The Rainaldi Quartet (34 page)

I closed my eyes again and slipped my hand back into the case. I felt more cloth, then something harder beneath the cloth. My fingers closed around it and pulled. The object came slowly out. I used my other hand to guide it. I could feel its shape, the curve of the bouts, then the waist, then more curves and finally the neck and scroll. I opened my eyes. All I could see was a length of yellow silk, a parcel with something inside it. I placed the parcel carefully on the bed next to me and unwrapped the silk sheath. As the folds fell apart, I heard a gasp of astonishment, of awe, and realised it had come from my own lips. For one brief moment my whole body seemed to shut down. I stopped breathing, my heart ceased beating. Beneath the silk was a violin. A violin unlike any other violin I'd ever seen. Unlike any violin anyone alive had ever seen.

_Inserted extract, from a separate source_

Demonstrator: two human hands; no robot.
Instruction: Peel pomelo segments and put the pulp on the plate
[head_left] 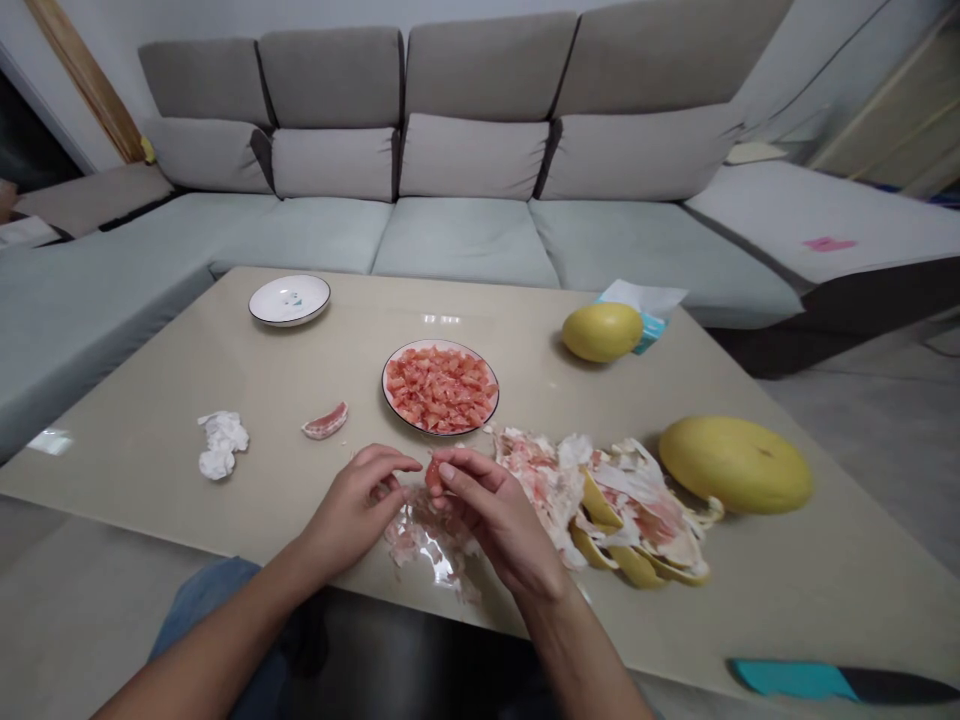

It was perfect. Absolutely perfect – in near mint condition despite its century and a half in a vault. Only the gut strings were damaged, all four of them snapped in two. I picked the violin up and gazed at it. The back was made of two pieces of maple, cut on the quarter, with a fine, well-marked curl in the wood. The belly was an even, open-grained spruce, the waist quite long, the f-holes rather pointed – all classic signs of its maker. And the varnish … even in the unflattering light of our hotel room the varnish glowed like molten rubies.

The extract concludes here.